Previous qualitative research on patient experiences with lower limb amputation indicates that patients wish to have an active role in the decision to amputate (1). However, patients report several barriers to participation in amputation decisions. They report receiving insufficient information related to recovery, rehabilitation, and prosthetics [15,16], and may have trouble assimilating information about amputation due to the overwhelming nature of the situation and technical language used to convey information [15]. It is currently unclear the degree to which patients feel involved in decision making, and how to best provide them with necessary information to facilitate their involvement.
Understanding if and how patients participate in SDM is critical to providing patient centered care and promoting patient participation in a surgical decision that has major implications for quality of life [15]. In this paper we describe elements of lived experience among lower limb amputees in the VA. The findings will provide important context in the development of tools and guidelines that will help include patients in the amputation level shared decision-making process.
Methods
Design
This work was completed as the first step of a larger study aimed at developing a patient decision aid and provider decision support tool.

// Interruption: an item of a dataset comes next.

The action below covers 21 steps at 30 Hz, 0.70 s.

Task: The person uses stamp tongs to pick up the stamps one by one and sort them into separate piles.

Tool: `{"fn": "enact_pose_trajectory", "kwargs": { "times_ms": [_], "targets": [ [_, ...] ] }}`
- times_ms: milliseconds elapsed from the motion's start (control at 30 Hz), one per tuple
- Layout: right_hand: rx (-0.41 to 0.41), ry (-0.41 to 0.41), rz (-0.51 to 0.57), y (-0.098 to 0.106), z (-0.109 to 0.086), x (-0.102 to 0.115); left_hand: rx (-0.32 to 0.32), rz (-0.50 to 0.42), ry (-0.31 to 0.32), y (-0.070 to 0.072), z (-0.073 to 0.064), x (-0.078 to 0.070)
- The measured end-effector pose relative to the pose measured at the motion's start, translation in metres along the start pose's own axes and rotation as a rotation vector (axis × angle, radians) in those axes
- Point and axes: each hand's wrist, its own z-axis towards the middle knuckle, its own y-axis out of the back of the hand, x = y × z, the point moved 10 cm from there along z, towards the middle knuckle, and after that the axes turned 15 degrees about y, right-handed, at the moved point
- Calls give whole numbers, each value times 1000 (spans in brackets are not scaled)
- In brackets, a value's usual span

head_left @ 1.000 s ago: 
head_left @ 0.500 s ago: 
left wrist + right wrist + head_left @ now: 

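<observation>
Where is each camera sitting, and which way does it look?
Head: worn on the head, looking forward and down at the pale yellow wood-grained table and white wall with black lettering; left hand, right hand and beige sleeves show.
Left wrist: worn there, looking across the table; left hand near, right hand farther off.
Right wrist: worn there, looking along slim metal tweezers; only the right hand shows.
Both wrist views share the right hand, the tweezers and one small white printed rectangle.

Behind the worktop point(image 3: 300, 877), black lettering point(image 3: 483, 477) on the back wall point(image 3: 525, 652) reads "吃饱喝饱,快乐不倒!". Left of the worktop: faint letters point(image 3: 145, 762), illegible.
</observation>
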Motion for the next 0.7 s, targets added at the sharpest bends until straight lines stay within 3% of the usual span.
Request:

The goal of this portion of the study was to understand patient experiences around amputation and amputation level decisions and understand if SDM was taking place to assist in the development of these tools. An interpretive phenomenology approach (IPA) was chosen to allow participants to describe the salient aspects of their experience without researcher-imposed priorities.
Participant selection and recruitment
Veterans eligible for interviews were 6–12 months post transtibial or transmetatarsal amputation due to CLTI and over 40 years old. Eligible patients were interviewed between March and August 2019. Potential participants were identified in the Veteran’s Affairs Corporate Data Warehouse which includes inpatient and outpatient data as well as demographic and contact information (Table 1).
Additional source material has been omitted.